[Assigned task] Transcribe only the lines of the listing below from the one holding "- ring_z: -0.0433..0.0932" through the one holding "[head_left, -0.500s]", inclusive, without any change.

[Given material]
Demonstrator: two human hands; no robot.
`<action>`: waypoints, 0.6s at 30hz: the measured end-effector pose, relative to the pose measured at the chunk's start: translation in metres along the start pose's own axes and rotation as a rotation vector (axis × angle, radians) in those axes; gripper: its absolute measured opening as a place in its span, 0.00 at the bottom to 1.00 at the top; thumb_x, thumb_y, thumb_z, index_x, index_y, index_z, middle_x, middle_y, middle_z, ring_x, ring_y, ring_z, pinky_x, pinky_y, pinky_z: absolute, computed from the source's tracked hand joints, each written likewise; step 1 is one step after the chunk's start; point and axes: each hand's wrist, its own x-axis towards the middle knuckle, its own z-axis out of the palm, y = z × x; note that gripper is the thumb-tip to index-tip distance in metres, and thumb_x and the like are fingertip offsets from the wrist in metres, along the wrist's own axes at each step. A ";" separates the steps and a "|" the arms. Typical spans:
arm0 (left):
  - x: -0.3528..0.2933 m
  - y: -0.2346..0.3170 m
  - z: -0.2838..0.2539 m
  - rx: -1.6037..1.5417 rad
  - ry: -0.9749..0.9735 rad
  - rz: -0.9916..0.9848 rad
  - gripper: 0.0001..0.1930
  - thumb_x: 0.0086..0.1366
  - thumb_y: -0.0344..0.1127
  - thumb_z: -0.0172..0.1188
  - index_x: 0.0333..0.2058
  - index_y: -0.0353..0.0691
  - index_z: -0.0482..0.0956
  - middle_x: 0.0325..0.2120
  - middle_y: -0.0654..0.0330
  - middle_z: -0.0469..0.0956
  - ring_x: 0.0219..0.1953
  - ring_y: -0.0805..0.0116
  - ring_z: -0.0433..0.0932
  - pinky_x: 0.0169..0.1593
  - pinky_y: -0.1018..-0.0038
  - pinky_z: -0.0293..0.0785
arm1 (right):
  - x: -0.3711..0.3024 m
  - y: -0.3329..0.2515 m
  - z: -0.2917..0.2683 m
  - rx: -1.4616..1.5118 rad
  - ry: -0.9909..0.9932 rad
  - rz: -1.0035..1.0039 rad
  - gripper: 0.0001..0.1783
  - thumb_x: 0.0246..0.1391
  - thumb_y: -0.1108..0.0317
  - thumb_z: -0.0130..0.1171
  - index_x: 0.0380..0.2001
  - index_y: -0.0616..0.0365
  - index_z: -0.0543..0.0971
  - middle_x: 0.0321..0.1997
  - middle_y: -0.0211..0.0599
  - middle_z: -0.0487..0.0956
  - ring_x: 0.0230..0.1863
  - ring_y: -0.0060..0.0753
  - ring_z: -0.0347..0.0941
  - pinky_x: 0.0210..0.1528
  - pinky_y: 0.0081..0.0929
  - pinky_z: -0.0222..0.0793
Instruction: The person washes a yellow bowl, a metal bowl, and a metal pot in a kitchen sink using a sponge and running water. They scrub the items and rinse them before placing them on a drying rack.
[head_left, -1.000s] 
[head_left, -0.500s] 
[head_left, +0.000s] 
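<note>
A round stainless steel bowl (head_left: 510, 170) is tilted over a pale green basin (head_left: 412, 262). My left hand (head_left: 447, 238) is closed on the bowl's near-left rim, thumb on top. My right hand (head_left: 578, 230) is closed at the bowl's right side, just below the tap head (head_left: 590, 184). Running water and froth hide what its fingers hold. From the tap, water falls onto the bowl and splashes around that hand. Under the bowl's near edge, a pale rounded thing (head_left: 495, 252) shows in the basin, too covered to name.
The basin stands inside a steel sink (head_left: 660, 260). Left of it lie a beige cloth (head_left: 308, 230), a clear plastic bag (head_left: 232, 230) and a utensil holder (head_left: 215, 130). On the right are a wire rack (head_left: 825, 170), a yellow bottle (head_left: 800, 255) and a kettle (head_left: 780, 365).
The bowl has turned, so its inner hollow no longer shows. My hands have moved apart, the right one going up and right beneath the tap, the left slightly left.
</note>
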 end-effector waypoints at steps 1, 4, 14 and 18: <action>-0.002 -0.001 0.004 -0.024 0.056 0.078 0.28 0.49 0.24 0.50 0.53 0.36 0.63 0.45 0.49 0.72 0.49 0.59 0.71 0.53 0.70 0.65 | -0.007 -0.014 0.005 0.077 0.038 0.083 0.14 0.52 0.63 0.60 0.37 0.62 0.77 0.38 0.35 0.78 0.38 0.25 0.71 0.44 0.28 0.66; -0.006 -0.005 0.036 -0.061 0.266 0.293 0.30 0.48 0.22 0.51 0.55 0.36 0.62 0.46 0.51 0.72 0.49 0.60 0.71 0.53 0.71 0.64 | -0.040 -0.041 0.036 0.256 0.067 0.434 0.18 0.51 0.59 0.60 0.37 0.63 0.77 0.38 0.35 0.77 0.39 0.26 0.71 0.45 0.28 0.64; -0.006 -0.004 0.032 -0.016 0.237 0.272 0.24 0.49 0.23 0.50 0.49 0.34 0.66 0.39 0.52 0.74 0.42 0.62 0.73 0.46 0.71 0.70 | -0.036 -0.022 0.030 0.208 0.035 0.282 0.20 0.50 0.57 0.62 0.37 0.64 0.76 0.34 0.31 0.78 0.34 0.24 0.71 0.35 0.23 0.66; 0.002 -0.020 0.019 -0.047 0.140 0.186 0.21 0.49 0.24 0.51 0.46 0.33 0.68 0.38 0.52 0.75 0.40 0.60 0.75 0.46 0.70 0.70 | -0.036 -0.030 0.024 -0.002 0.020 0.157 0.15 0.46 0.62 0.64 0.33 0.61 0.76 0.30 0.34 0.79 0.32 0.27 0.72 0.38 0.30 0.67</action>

[Finished task]
  - ring_z: -0.0433..0.0932
  - pinky_x: 0.0169..0.1593
  - pinky_y: -0.1018..-0.0038
  - pinky_z: -0.0293..0.0785
arm1 (right):
  - x: -0.3711..0.3024 m
  - y: -0.3329..0.2515 m
  - z: -0.2917..0.2683 m
  - rx: -1.4616..1.5118 rad
  - ry: -0.9909..0.9932 rad
  - rz: -1.0035..1.0039 rad
  - gripper: 0.0001..0.1783
  - thumb_x: 0.0246..0.1391
  - thumb_y: -0.1108..0.0317
  - thumb_z: -0.0130..0.1171
  - index_x: 0.0380..0.2001
  - index_y: -0.0616..0.0365
  - index_z: -0.0543..0.0971
  - middle_x: 0.0321..0.1997
  - middle_y: -0.0211..0.0599
  - middle_z: -0.0487..0.0956
  - ring_x: 0.0230..0.1863
  - ring_y: -0.0060..0.0753
  - ring_z: -0.0347..0.0941
  - pinky_x: 0.0210..0.1528
  - pinky_y: 0.0081..0.0929
  - pinky_z: -0.0222..0.0793
Instruction: The person washes a yellow bowl, a metal bowl, and a metal pot in a kitchen sink using a sponge and running water. They scrub the items and rinse them before placing them on a drying rack.
[head_left, -1.000s] 
[head_left, -0.500s] 

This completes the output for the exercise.